**Work request**: All lines in the material with the string "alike" should be listed.

──────── Available data ────────

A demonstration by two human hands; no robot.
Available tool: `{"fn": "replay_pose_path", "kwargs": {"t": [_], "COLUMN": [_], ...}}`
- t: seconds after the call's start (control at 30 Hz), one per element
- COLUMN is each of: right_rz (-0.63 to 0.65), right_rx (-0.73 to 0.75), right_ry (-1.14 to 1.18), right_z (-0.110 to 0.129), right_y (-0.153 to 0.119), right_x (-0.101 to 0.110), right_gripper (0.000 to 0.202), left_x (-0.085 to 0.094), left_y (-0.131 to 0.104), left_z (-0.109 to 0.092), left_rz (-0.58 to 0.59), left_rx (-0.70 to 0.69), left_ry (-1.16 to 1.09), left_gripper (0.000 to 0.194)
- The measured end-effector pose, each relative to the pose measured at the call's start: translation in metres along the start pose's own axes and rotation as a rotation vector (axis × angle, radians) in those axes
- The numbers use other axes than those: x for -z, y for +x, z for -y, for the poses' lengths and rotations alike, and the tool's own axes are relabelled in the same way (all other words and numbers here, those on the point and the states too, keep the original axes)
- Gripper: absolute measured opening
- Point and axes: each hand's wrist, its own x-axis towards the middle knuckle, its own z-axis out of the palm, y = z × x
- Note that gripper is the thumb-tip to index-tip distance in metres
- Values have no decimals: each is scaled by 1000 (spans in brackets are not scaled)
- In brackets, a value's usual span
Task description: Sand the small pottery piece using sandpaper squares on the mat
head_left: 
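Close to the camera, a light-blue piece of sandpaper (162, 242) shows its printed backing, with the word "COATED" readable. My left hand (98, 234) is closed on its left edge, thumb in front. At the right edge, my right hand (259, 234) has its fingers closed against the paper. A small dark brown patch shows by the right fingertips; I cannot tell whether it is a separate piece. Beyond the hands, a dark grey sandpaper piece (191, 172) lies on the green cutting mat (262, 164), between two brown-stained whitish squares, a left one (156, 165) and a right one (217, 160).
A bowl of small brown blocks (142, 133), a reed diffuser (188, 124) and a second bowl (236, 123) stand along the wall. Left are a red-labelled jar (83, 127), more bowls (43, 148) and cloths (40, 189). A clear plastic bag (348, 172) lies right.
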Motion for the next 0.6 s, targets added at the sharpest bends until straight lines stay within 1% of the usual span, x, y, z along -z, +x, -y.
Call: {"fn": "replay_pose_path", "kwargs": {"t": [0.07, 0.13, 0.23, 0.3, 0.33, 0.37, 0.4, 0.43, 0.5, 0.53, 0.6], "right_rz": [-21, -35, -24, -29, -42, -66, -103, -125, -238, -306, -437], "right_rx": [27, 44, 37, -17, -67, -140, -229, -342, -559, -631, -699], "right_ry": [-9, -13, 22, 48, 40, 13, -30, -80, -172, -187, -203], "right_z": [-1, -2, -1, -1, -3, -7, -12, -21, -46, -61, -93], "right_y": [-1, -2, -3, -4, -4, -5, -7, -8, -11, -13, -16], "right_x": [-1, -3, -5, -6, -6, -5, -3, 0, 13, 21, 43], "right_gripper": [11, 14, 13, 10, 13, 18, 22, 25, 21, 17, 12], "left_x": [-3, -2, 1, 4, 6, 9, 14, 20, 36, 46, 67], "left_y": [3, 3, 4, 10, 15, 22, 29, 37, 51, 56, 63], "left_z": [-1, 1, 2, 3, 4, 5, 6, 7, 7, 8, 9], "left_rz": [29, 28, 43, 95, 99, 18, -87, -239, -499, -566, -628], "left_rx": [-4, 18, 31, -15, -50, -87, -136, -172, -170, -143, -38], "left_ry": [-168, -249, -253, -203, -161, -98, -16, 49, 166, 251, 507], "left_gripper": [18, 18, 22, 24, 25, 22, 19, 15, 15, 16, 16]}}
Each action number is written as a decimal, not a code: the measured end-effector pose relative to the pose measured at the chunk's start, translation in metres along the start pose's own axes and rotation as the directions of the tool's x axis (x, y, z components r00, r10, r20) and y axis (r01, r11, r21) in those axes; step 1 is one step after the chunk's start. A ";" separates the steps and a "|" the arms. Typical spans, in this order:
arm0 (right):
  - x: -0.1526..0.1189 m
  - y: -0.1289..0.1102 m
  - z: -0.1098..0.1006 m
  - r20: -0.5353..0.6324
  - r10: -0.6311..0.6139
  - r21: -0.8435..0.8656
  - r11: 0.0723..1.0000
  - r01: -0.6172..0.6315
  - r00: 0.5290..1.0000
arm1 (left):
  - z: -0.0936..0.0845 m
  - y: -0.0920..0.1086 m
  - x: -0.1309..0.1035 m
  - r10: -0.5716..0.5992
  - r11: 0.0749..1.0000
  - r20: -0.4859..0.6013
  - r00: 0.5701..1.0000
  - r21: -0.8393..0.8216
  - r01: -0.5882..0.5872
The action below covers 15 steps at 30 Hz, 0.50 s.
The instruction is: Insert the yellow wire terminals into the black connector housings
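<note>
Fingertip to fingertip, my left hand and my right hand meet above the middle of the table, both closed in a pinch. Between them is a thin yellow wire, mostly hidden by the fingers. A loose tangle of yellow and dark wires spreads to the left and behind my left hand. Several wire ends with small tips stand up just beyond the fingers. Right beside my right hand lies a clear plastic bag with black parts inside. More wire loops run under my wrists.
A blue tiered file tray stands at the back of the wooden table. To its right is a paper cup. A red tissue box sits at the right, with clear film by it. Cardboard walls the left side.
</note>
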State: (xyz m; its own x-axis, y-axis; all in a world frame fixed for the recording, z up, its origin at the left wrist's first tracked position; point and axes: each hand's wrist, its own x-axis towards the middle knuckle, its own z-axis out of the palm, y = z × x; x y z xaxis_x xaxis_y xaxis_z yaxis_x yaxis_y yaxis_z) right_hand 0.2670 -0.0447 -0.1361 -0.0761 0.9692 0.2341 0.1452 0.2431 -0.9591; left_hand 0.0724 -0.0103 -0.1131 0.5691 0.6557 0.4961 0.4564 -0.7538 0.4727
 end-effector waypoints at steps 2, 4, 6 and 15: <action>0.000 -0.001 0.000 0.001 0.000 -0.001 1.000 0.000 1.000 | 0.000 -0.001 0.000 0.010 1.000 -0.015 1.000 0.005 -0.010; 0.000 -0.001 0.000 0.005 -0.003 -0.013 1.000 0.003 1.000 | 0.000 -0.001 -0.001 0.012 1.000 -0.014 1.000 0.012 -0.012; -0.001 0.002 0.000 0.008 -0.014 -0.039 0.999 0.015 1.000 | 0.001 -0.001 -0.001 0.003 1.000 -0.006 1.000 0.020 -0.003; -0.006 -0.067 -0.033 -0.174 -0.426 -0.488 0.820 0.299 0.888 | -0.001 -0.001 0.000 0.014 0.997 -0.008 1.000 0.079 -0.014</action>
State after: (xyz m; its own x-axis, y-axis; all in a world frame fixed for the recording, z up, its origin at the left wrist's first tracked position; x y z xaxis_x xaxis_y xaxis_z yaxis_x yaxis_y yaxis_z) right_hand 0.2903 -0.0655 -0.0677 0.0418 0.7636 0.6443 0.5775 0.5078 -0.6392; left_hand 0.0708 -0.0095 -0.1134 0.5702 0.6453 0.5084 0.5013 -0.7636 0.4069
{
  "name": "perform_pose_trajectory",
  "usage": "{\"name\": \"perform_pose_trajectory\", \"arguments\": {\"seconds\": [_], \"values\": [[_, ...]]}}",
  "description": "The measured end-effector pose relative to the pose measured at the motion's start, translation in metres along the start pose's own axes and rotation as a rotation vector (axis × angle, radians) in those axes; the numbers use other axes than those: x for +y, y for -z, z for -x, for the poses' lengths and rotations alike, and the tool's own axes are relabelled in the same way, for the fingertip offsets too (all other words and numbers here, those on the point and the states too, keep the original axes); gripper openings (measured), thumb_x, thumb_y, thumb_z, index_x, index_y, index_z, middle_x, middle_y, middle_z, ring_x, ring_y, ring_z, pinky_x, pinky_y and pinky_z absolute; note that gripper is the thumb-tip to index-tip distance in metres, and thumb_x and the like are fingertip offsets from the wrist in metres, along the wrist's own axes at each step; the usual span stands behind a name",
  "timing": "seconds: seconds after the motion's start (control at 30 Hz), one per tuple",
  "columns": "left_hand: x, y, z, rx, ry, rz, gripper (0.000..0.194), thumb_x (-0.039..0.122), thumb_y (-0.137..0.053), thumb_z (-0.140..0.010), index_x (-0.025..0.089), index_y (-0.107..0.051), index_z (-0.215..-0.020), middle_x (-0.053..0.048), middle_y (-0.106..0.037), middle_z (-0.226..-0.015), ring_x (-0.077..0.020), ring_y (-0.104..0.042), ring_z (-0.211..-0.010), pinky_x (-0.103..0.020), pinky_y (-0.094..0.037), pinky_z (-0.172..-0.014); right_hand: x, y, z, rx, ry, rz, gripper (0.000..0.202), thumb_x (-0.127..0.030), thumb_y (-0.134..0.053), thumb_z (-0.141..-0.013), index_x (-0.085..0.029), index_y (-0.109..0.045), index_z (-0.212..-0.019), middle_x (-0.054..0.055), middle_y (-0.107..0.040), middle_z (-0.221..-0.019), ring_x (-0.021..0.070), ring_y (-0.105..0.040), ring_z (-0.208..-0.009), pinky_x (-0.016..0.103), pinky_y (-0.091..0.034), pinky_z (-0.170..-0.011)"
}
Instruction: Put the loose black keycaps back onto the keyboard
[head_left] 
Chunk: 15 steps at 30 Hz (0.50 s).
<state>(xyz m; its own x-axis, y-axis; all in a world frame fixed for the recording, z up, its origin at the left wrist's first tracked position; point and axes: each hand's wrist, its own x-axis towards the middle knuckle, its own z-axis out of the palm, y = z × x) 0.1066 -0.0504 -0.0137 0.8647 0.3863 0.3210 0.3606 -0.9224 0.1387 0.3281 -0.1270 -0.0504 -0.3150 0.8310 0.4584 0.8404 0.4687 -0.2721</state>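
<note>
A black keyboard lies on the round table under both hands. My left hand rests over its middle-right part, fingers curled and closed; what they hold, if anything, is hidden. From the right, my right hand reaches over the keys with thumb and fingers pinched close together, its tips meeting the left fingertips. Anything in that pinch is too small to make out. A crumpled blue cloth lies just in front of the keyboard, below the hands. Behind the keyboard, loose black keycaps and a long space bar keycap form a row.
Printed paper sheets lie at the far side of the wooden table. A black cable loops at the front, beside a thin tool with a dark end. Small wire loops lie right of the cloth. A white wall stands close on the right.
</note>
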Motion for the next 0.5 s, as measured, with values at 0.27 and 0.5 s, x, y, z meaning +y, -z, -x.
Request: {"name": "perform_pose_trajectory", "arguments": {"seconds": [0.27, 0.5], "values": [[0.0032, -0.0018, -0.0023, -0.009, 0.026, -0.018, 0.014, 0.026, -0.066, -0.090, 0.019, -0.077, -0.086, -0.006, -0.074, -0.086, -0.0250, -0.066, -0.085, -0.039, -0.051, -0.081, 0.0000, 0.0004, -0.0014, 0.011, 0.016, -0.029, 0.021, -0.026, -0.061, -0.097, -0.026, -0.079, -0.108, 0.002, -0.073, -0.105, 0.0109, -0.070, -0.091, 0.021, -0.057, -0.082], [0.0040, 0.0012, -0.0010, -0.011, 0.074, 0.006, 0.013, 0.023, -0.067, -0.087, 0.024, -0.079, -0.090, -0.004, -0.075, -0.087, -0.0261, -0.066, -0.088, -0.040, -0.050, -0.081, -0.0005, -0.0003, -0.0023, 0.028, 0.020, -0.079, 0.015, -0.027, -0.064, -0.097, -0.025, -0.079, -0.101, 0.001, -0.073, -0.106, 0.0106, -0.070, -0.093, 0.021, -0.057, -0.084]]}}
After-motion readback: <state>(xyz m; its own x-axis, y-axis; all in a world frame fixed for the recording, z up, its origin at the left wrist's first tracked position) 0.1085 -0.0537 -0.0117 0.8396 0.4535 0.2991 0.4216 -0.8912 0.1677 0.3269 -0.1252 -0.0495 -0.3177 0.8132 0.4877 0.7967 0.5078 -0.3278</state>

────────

**Answer to this problem**:
- The numbers use other axes than those: x for -z, y for +x, z for -y, for the poses' lengths and rotations alike, and the tool's own axes are relabelled in the same way (all other words and numbers here, those on the point and the states too, keep the original axes)
  "description": "The measured end-effector pose relative to the pose measured at the motion's start, translation in metres along the start pose's own axes and rotation as a rotation vector (axis × angle, radians) in those axes; the numbers use other axes than those: x for +y, y for -z, z for -x, for the poses' lengths and rotations alike, and the tool's own axes are relabelled in the same way, for the fingertip offsets too (all other words and numbers here, those on the point and the states too, keep the original axes); gripper openings (measured), thumb_x, thumb_y, thumb_z, index_x, index_y, index_z, middle_x, middle_y, middle_z, ring_x, ring_y, ring_z, pinky_x, pinky_y and pinky_z absolute; note that gripper is the thumb-tip to index-tip distance in metres, and thumb_x and the like are fingertip offsets from the wrist in metres, along the wrist's own axes at each step; the usual span stands behind a name",

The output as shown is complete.